Please print every line of the listing, unchanged.

◆ ◆ ◆ ◆ ◆

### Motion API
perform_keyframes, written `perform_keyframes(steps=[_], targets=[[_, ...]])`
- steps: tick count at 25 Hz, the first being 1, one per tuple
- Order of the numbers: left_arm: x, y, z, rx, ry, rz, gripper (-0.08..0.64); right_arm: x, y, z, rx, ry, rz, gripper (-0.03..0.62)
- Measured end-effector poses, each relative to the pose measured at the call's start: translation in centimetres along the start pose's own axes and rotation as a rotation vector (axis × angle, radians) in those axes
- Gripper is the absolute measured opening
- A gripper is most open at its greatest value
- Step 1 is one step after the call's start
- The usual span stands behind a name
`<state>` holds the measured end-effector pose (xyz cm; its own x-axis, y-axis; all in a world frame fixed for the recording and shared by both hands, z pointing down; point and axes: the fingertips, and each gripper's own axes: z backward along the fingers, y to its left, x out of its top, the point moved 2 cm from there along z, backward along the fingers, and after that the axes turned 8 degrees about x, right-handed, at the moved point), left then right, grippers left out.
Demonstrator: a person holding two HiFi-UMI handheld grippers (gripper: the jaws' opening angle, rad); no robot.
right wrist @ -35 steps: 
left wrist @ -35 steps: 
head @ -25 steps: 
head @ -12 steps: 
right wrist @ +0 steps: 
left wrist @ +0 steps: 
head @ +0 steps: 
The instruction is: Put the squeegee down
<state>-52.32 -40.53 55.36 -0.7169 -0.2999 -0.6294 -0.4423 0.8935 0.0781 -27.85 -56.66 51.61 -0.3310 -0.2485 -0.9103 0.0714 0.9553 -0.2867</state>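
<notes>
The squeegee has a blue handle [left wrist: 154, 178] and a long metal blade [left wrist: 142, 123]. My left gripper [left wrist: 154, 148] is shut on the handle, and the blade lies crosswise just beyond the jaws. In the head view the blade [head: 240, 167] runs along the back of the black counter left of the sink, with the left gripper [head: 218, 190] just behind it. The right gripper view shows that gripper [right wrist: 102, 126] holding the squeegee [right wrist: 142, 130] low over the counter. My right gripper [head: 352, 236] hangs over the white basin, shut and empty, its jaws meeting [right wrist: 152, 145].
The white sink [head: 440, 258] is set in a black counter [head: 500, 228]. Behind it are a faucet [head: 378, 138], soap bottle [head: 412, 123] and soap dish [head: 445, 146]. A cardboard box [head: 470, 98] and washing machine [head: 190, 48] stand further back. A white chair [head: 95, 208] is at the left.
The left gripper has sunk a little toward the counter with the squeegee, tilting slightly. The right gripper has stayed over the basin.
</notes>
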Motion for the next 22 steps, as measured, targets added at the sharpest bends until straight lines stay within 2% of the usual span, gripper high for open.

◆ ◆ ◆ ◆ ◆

*Finished exercise*.
### Motion API
perform_keyframes, written `perform_keyframes(steps=[_], targets=[[_, ...]])`
- steps: tick count at 25 Hz, the first being 1, one per tuple
- Order of the numbers: left_arm: x, y, z, rx, ry, rz, gripper (-0.08..0.64); right_arm: x, y, z, rx, ry, rz, gripper (-0.03..0.62)
- Measured end-effector poses, each relative to the pose measured at the call's start: translation in centimetres along the start pose's own axes and rotation as a rotation vector (axis × angle, radians) in those axes
- Gripper is the absolute measured opening
- A gripper is most open at its greatest value
- Step 1 is one step after the call's start
- The usual span stands behind a name
`<state>` holds the measured end-effector pose (xyz cm; its own x-axis, y-axis; all in a world frame fixed for the recording and shared by both hands, z pointing down; point and axes: the fingertips, and each gripper's own axes: z backward along the fingers, y to its left, x out of its top, the point moved 2 cm from there along z, backward along the fingers, and after that the axes turned 8 degrees about x, right-handed, at the moved point), left then right, grippers left out.
Demonstrator: a person holding two HiFi-UMI handheld grippers (gripper: the jaws' opening angle, rad); no robot.
right wrist @ -35 steps: 
left wrist @ -35 steps: 
head @ -25 steps: 
head @ -12 steps: 
right wrist @ +0 steps: 
left wrist @ +0 steps: 
head @ +0 steps: 
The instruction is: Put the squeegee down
<state>-52.32 -40.53 55.36 -0.7169 -0.2999 -0.6294 -0.4423 0.8935 0.0781 -27.85 -56.66 51.61 -0.3310 -0.2485 -0.9103 0.0714 0.9553 -0.2867</state>
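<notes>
The squeegee has a blue handle [left wrist: 154, 178] and a long metal blade [left wrist: 142, 123]. My left gripper [left wrist: 154, 148] is shut on the handle, and the blade lies crosswise just beyond the jaws. In the head view the blade [head: 240, 167] runs along the back of the black counter left of the sink, with the left gripper [head: 218, 190] just behind it. The right gripper view shows that gripper [right wrist: 102, 126] holding the squeegee [right wrist: 142, 130] low over the counter. My right gripper [head: 352, 236] hangs over the white basin, shut and empty, its jaws meeting [right wrist: 152, 145].
The white sink [head: 440, 258] is set in a black counter [head: 500, 228]. Behind it are a faucet [head: 378, 138], soap bottle [head: 412, 123] and soap dish [head: 445, 146]. A cardboard box [head: 470, 98] and washing machine [head: 190, 48] stand further back. A white chair [head: 95, 208] is at the left.
The left gripper has sunk a little toward the counter with the squeegee, tilting slightly. The right gripper has stayed over the basin.
</notes>
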Motion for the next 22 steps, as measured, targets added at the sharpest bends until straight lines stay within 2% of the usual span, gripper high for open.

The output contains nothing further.